Tesla vs. Early Electric Vehicles:
Tesla wasn’t the first electric car company, but it refined the technology and created a luxury brand that redefined the industry.
Zoom vs. Skype:
Zoom entered the video conferencing market after Skype but offered a more reliable and user-friendly platform, especially for businesses.
Being first is expensive. Being first is dangerous. You’re almost guaranteed to have a higher failure rate because the market hasn’t been tested. Industry creators (first movers) bear all the risk, while industry disruptors (second movers) swoop in, take what works, and improve it.
That’s exactly what we’re seeing with DeepSeek vs. ChatGPT.
DeepSeek didn’t have to build the AI ecosystem from scratch.

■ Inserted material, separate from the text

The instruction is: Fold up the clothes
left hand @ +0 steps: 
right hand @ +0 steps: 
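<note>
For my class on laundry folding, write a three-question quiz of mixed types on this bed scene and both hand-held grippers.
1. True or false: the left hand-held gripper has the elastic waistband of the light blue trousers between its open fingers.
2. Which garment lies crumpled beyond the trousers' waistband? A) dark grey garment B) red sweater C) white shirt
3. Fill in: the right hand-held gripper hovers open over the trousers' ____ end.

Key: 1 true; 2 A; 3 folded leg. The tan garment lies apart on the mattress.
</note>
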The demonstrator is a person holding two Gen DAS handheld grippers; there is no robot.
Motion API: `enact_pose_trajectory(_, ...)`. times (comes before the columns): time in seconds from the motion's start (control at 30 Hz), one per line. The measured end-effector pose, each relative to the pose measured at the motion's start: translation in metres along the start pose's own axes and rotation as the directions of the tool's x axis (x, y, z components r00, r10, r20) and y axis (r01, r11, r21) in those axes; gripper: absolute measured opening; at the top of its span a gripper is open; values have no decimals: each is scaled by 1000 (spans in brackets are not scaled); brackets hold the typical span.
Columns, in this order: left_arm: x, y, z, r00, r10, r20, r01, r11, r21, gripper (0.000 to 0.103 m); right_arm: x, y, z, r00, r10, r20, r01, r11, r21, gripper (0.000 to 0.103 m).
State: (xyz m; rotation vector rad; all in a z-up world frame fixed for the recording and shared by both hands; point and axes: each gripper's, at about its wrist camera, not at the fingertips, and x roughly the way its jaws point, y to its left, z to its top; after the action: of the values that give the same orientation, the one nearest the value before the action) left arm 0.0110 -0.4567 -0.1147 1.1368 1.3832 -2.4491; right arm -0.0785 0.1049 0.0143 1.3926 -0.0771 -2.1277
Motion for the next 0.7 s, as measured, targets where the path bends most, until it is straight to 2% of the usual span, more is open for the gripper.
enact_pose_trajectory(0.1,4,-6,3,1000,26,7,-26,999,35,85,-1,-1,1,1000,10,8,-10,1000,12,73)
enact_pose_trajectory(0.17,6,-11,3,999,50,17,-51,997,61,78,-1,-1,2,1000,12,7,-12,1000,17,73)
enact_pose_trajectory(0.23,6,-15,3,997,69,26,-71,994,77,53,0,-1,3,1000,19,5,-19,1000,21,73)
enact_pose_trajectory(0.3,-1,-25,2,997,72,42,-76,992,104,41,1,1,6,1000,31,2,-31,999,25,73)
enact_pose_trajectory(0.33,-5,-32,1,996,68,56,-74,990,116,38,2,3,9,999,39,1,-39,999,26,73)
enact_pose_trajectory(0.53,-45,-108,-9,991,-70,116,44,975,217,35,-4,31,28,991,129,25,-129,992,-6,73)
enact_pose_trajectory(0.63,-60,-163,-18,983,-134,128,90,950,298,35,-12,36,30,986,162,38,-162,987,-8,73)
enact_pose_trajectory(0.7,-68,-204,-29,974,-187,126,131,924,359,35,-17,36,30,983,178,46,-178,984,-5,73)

OpenAI, Google, and Anthropic had already laid the foundation. Instead, DeepSeek optimized their model, ran it on cheaper GPUs, and leveraged open-source frameworks to create something revolutionary on a micro-budget. They sidestepped billions in costs by letting OpenAI spend that money first.
Final Thoughts
DeepSeek is a perfect case study of entropy and the second mover advantage in action.
Entropy: DeepSeek's lean team and budget forced them to stay efficient, while OpenAI's massive budget and bureaucracy led to more complexity.
Second Mover Advantage: DeepSeek didn't need to build from scratch. They learned from OpenAI, Google, and others, optimizing AI training at a fraction of the cost.
Little beknownst to most, AI development isn’t just a money game—it’s a strategy game. The winner isn’t always the one who spends the most; sometimes, it’s the one who spends the smartest.
And if history is any indicator, OpenAI should be very, very nervous right now.